_Work to be completed_
A faithful copy of the data is what is wanted, minus any pictures.

=====

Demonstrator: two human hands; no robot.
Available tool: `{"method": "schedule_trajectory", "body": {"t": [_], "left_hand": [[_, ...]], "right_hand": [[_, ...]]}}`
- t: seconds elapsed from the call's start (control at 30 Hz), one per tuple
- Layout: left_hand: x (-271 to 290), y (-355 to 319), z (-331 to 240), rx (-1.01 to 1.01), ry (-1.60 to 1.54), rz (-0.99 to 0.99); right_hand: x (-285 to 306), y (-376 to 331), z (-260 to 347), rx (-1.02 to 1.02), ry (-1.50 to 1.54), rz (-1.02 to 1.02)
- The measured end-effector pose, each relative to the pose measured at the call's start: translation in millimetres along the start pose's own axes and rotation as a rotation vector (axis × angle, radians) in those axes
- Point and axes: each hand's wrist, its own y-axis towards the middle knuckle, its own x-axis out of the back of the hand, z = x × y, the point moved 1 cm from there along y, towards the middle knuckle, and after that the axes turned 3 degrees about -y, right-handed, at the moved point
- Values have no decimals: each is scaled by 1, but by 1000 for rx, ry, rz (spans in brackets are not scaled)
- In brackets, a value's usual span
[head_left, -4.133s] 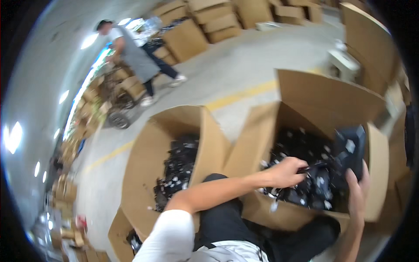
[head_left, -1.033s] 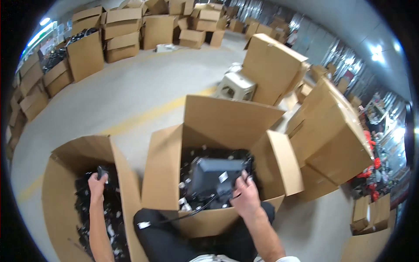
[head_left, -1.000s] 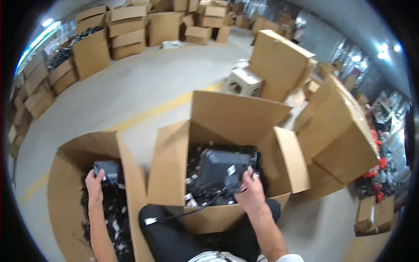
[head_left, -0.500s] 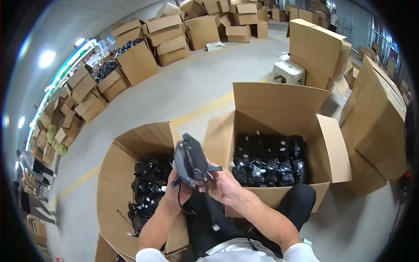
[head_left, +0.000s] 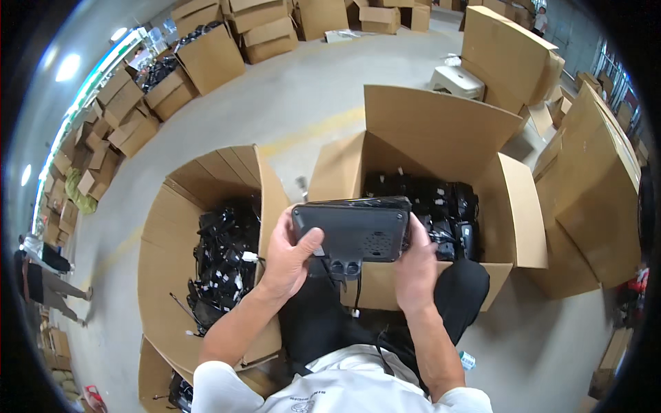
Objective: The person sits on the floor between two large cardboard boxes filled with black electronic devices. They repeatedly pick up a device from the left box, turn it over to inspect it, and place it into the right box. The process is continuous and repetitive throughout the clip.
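Observation:
A black rectangular plastic electronic unit point(head_left: 351, 230) is held up before me, its broad face with corner screws and a cluster of small holes toward me. From a stub at its lower edge hangs a black cable point(head_left: 358, 296) ending in a white plug. My left hand point(head_left: 284, 255) grips the left end, thumb pressed on the face. At the right end my right hand point(head_left: 417, 268) is closed round the edge, somewhat blurred, its fingers partly hidden. Left of the unit an open carton point(head_left: 172, 255) holds jumbled black units point(head_left: 224, 261); another open carton point(head_left: 434, 141) behind it holds black units in rows.
A white stool point(head_left: 456, 82) stands beyond the right carton, beside tall cartons point(head_left: 589, 199). More cartons point(head_left: 206, 58) line the far left. Two people point(head_left: 48, 275) are at the left edge. A small bottle point(head_left: 467, 361) lies near my right elbow.
The unit has turned from edge-on to broad face toward me. My right hand has shifted to its right end, and my left hand now holds its left end. The view has tilted downward.

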Motion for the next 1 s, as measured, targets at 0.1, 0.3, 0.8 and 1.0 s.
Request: {"method": "schedule_trajectory", "body": {"t": [0.1, 0.3, 0.8, 1.0], "left_hand": [[-12, -3, 4, 53, 46, 91], [-13, -2, 10, 59, 136, 51], [-5, 8, 27, 112, 68, -83], [-23, -10, 35, 368, -253, -182]], "right_hand": [[-19, 1, 20, 70, -287, 20], [-9, 6, 5, 39, -178, 15], [-16, 5, -8, 18, -342, -37], [-25, 2, -14, 79, -100, 22]]}}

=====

_Output of the exercise_
Demonstrator: two human hands; no robot.
Available tool: `{"method": "schedule_trajectory", "body": {"t": [_], "left_hand": [[_, ...]], "right_hand": [[_, ...]]}}`
- t: seconds elapsed from the call's start (control at 30 Hz), one per tuple
- Layout: left_hand: x (-271 to 290), y (-355 to 319), z (-331 to 240), rx (-1.01 to 1.01), ry (-1.60 to 1.54), rz (-0.99 to 0.99); right_hand: x (-285 to 306), y (-376 to 331), z (-260 to 347), rx (-1.02 to 1.02), ry (-1.50 to 1.54), rz (-1.02 to 1.02)
- The measured end-effector pose, each relative to the pose measured at the call's start: translation in millimetres along the start pose's own axes and rotation as a rotation vector (axis × angle, radians) in those axes
- Point and axes: each hand's wrist, its own y-axis towards the middle knuckle, its own x-axis out of the back of the hand, z = x × y, the point moved 1 cm from there along y, towards the middle knuckle, and after that the axes turned 3 degrees about -y, right-handed, at the moved point
- Values have no decimals: each is scaled by 1, but by 1000 for rx, ry, rz (spans in brackets are not scaled)
- In brackets, a value's usual span
[head_left, -4.133s] 
[head_left, -1.033s] 
[head_left, -1.000s] 
[head_left, -0.500s] 
[head_left, +0.000s] 
Objective: The person sits on the floor between two large cardboard boxes filled with black electronic devices. They repeatedly pick up a device from the left box, turn it over to inspect it, and place it into the right box. The process is continuous and repetitive throughout the clip.
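Observation:
A black rectangular plastic electronic unit point(head_left: 351, 230) is held up before me, its broad face with corner screws and a cluster of small holes toward me. From a stub at its lower edge hangs a black cable point(head_left: 358, 296) ending in a white plug. My left hand point(head_left: 284, 255) grips the left end, thumb pressed on the face. At the right end my right hand point(head_left: 417, 268) is closed round the edge, somewhat blurred, its fingers partly hidden. Left of the unit an open carton point(head_left: 172, 255) holds jumbled black units point(head_left: 224, 261); another open carton point(head_left: 434, 141) behind it holds black units in rows.
A white stool point(head_left: 456, 82) stands beyond the right carton, beside tall cartons point(head_left: 589, 199). More cartons point(head_left: 206, 58) line the far left. Two people point(head_left: 48, 275) are at the left edge. A small bottle point(head_left: 467, 361) lies near my right elbow.
The unit has turned from edge-on to broad face toward me. My right hand has shifted to its right end, and my left hand now holds its left end. The view has tilted downward.
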
Motion for the next 1 s, as measured, targets at 0.1, 0.3, 0.8 and 1.0 s.
Request: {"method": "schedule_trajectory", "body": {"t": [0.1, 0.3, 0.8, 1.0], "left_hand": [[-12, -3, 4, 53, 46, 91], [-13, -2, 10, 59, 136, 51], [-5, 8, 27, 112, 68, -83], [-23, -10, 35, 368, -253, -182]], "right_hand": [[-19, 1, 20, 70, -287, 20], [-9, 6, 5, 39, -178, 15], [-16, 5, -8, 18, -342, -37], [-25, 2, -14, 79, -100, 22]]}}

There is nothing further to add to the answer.